Serve più rigidità nelle decisioni?

Bisogna tener conto che la mafia è un fenomeno di cultura, sociale. Ed il mafioso difficilmente nella vita fa altro dall’essere mafioso. Metterlo fuori significa dargli la possibilità di ripristinare i collegamenti criminali che aveva attivato in precedenza, prima dell’arresto. Ma è pur vero che il carcere non deve diventare tortura. La salute del detenuto va tutelate.

Ha parlato del nuovo decreto, emesso dopo l’allarme scarcerazioni. C’è chi ha polemizzato sostenendo che gli inquirenti vogliono incidere nelle decisione della Sorveglianza

No. Ripeto, è semplicemente opportuno che il giudice conosca la storia di quella persona.

In queste ore è iniziata a circolare la bozza di un altro decreto che il ministro Alfonso Bonafede vuole usare, diciamo così, per tamponare, durante la pandemia, la fuoriuscita di boss. Nel documento viene chiesto al giudice che aveva scarcerato il mafioso di valutare periodicamente le sue condizioni di salute, quelle ambientali e degli istituti carcerari.

Bisogna evitare le ‘leggi manifesto’, finalizzate esclusivamente ad innescare sentimenti nelle persone. Devono essere concrete. Già adesso se sottopongo un soggetto alla detenzione domiciliare perché è in condizioni di incompatibilità con il carcere, qualora la sua salute dovesse migliore automaticamente torna in cella.

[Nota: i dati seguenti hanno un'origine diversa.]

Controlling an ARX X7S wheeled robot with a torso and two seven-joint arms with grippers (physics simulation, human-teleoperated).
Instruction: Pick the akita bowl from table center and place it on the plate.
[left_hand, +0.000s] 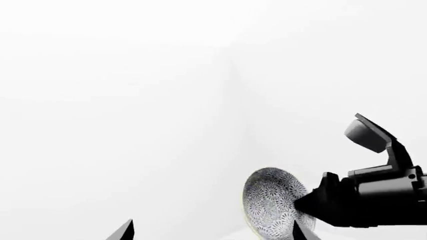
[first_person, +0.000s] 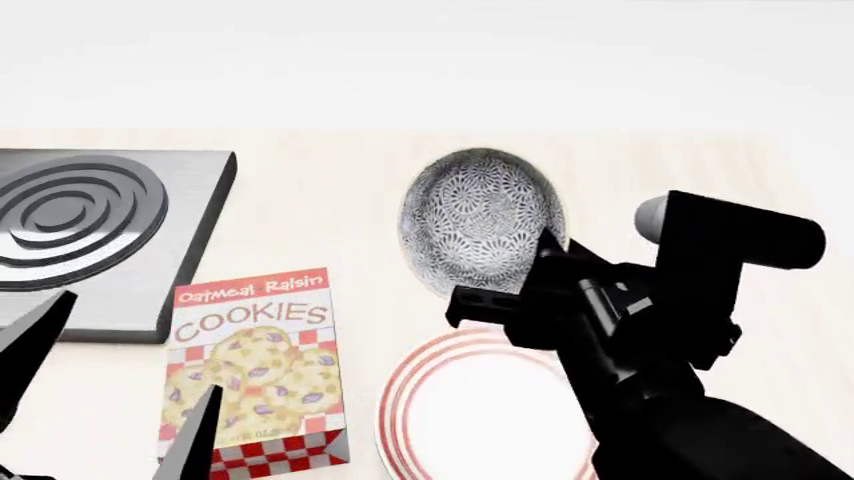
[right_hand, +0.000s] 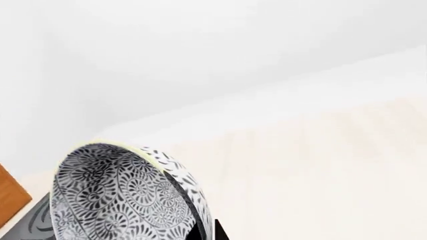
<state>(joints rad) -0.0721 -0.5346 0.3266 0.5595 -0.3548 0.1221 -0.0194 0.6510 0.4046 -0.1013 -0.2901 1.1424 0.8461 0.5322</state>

Sinergia tra Sorveglianza e procura, decisioni ponderate e più controlli: sono le soluzioni messe in campo, finora, per evitare la seconda ondata di scarcerazioni. Ma potenziare le strutture penitenziarie non sarebbe una mossa più efficace?

Quando è scoppiata la pandemia, l’Italia come ha reagito? Raddoppiando il numero di posti in terapia intensive. Serviva fare questo anche con le carceri. E’ un discorso che potrebbe sembrare populista. Ma ritengo che costruire nuovi penitenziari sia la risposta migliore. Bisogna fare i conti, però, con la realtà concreta. Per anni siamo andati avanti con le riforme a costo zero.

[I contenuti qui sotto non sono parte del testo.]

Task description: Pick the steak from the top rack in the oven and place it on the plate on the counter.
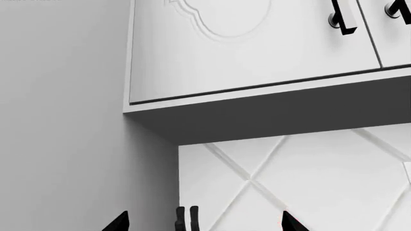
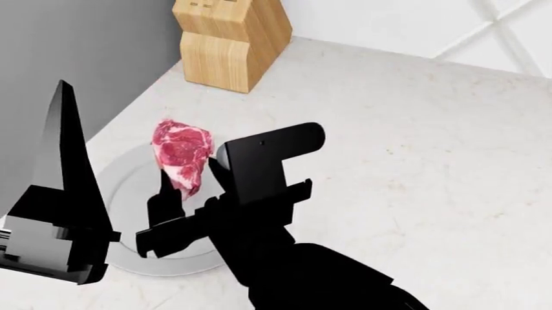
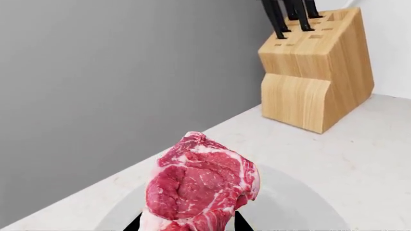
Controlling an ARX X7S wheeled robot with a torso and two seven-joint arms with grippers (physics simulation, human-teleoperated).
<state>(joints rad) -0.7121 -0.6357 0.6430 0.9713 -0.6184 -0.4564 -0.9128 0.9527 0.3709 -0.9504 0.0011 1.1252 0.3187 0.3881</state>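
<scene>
Item: raw steak [image 2: 182,155], marbled; likely soft, floppy, slick. Held at its lower edge by right tool [image 2: 185,187], above white plate [image 2: 121,187], frame left. Left tool [image 1: 204,222]: spread unclear.

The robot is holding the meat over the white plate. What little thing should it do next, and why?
Probably lower the right pincer a little, then open it. The steak is pinched by its lower edge and stands upright over the plate on the counter, apparently not yet lying on it. Going down first should keep it from flopping off the plate.
</scene>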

Tra emergenza sanitaria, decreti e battibecchi vari, la mafia, con o senza scarcerazioni, continua ad agire…

L’Italia è il paese dei corsi e ricorsi storici. Il sentore che si stia perdendo di nuovo il senso del fenomeno mafioso si percepiva già prima della pandemia: era palpabile, ad esempio, con la sentenza della Corte europea dei diritti dell’uomo sul caso di Marcello Viola. Non bisogna abbassare la guardia. La mafia è il male, è come il Covid, come il cancro. Quando si devono fare delle scelte che sembrano non funzionali alla lotta contro quel fenomeno, vorrei che venissero prese sapendo bene cosa si ha di fronte.

Stiamo dimenticando quanto pericolosa sia la mafia?

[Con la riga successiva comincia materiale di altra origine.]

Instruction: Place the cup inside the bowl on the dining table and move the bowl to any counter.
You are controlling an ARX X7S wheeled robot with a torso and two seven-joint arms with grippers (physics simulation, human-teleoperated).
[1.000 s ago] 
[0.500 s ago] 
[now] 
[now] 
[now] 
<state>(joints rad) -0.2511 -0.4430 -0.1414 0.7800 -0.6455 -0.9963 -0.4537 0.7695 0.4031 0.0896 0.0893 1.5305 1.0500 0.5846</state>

Si è inabissata. E’ una sua strategia. All’ala militare lo Stato è riuscito ad infliggere colpi duri in termini di arresti e confische. Adesso si è trasformata in un’organizzazione imprenditoriale. Quando una ditta vicina al clan si aggiudica un appalto, corrompendo un politico o un funzionario, compie un’azione che si confonde nel tessuto sociale. La sua presenza è meno percepibile. Tutti ce ne accorgiamo, invece, se uccide qualcuno.

Contromisure?

Serve attenzione culturale e sociale. E la reazione di repressione deve essere professionale. Gli inquirenti devono avere la capacità di conoscere in anticipo quelli che Raffaello Magi chiama ‘elementi indicatori’.

Torniamo alla questione scarcerazioni. Mentre a molti boss venivano concessi i domiciliari, mentre si continuava (e si continua) a lottare contro il coronavirus, abbiamo assistito ad uno scontro inusuale, in diretta tv, tra Alfonso Bonafede e il magistrato Nino Di Matteo, componente del Csm

Per quanto è possibile bisogna evitare polemiche tra organi dello Stato. Se lo facciamo disorientiamo i cittadini. In Italia, per varie ragioni, non abbiamo avuto mai la possibilità di fare una riflessione seria ed onesta sulla giustizia. E’ stato sempre un terreno di scontro. Quando si creano tensioni tra poteri dello Stato o autorevoli rappresentanti delle istituzioni, diventa più difficile chiedere ai cittadini di collaborare con lo Stato medesimo denunciando, ad esempio, le vessazioni cui si è sottoposti.